_Prompt_:
In the listing beneath this line, copy exactly the lines starting with the one containing "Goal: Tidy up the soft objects" and going on through the one containing "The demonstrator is".

━━━━━━━━━━

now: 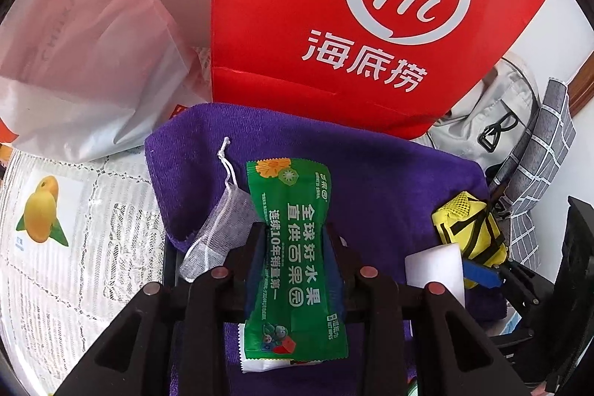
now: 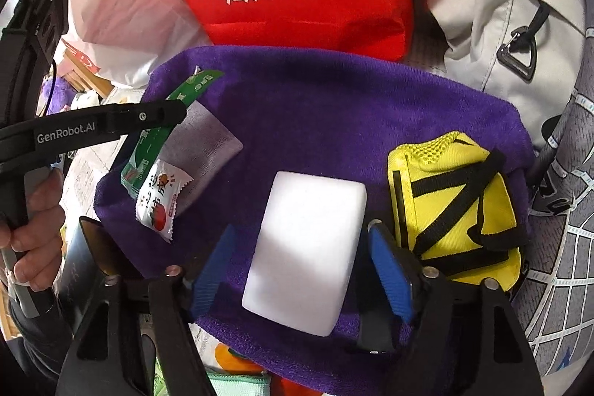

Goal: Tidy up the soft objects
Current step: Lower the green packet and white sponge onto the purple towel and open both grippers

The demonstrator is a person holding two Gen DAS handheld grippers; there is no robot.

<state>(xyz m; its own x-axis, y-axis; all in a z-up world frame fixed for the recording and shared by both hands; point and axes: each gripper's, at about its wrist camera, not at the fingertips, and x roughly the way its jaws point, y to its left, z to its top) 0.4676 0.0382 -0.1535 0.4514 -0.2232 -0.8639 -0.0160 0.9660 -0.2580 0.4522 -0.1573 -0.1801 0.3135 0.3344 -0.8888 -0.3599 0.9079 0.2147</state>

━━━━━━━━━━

_Reply to the task_:
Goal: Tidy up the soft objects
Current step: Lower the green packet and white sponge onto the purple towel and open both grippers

The demonstrator is a person holding two Gen DAS handheld grippers; there is no robot.

The response to this exercise has been given in full.